Would you restate all the data that follows, word for word?

> _Recorded data_:
· · · · · · ·

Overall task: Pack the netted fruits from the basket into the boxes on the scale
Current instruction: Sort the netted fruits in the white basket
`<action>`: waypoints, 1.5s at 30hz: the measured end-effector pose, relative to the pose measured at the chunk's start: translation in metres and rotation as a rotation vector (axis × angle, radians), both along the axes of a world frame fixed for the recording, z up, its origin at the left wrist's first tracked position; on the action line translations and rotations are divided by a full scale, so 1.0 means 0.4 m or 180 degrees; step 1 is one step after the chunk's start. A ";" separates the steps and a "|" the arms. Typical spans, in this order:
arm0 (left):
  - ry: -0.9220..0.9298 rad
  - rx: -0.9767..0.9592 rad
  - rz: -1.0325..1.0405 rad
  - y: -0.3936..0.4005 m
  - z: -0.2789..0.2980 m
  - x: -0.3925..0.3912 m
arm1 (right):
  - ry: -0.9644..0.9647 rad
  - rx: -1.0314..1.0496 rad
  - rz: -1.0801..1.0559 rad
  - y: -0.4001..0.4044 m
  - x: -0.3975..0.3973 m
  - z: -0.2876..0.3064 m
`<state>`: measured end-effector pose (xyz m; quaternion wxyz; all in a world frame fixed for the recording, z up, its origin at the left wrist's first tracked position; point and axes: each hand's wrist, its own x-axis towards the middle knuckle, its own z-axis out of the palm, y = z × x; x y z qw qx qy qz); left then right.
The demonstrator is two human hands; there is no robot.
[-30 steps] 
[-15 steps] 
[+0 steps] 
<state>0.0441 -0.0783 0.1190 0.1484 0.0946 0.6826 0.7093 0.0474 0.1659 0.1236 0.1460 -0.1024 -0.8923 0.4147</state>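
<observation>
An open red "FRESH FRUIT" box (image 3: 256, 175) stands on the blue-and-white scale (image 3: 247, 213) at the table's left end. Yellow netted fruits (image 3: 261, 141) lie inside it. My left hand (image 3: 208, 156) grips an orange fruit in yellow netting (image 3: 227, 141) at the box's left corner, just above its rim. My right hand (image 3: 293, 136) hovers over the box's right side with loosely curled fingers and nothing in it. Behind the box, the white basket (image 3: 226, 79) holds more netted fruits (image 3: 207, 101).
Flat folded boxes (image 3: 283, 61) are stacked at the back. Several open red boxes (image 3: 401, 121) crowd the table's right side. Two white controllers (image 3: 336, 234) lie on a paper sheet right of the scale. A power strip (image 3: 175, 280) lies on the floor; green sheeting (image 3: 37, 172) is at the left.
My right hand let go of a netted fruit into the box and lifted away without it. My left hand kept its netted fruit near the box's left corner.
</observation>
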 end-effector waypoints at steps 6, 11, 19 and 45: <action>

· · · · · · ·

> _Solution_:
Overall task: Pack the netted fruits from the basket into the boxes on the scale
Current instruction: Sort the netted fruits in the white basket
`<action>`: waypoints, 1.5s at 30hz: the measured end-effector pose, relative to the pose measured at the chunk's start: translation in metres and rotation as a rotation vector (axis × angle, radians), both along the axes of a world frame fixed for the recording, z up, its origin at the left wrist's first tracked position; on the action line translations and rotations are divided by a full scale, so 1.0 means 0.4 m or 180 degrees; step 1 is one step after the chunk's start. A ";" separates the steps and a "|" the arms. Typical spans, in this order:
arm0 (left):
  - ry: -0.9220..0.9298 rad
  - rx: -0.9767..0.9592 rad
  - rz: -1.0325..1.0405 rad
  - y: -0.3936..0.4005 m
  - z: -0.2789..0.2980 m
  - x: -0.3925..0.3912 m
arm1 (right):
  - ry: -0.9644..0.9647 rad
  - rx: -1.0314..1.0496 rad
  - rz: -1.0801..1.0559 rad
  - y: -0.4001..0.4044 m
  - x: -0.3975..0.3973 m
  - z: -0.2876..0.3064 m
`<state>`: measured end-effector pose (xyz m; quaternion wxyz; all in a world frame fixed for the recording, z up, its origin at the left wrist's first tracked position; point and axes: each hand's wrist, its own x-axis towards the middle knuckle, its own z-axis out of the palm, y = z × x; x y z qw qx qy qz); left then right.
The demonstrator is two human hands; there is no robot.
[-30 steps] 
[-15 steps] 
[+0 steps] 
<state>0.0441 -0.0783 0.1190 0.1484 0.0946 0.6826 0.7093 0.0474 0.1659 0.1236 0.1460 -0.1024 -0.8923 0.4147</state>
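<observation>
An open red "FRESH FRUIT" box (image 3: 256, 175) stands on the blue-and-white scale (image 3: 247, 213) at the table's left end. Yellow netted fruits (image 3: 261, 141) lie inside it. My left hand (image 3: 208, 156) grips an orange fruit in yellow netting (image 3: 227, 141) at the box's left corner, just above its rim. My right hand (image 3: 293, 136) hovers over the box's right side with loosely curled fingers and nothing in it. Behind the box, the white basket (image 3: 226, 79) holds more netted fruits (image 3: 207, 101).
Flat folded boxes (image 3: 283, 61) are stacked at the back. Several open red boxes (image 3: 401, 121) crowd the table's right side. Two white controllers (image 3: 336, 234) lie on a paper sheet right of the scale. A power strip (image 3: 175, 280) lies on the floor; green sheeting (image 3: 37, 172) is at the left.
My right hand let go of a netted fruit into the box and lifted away without it. My left hand kept its netted fruit near the box's left corner.
</observation>
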 end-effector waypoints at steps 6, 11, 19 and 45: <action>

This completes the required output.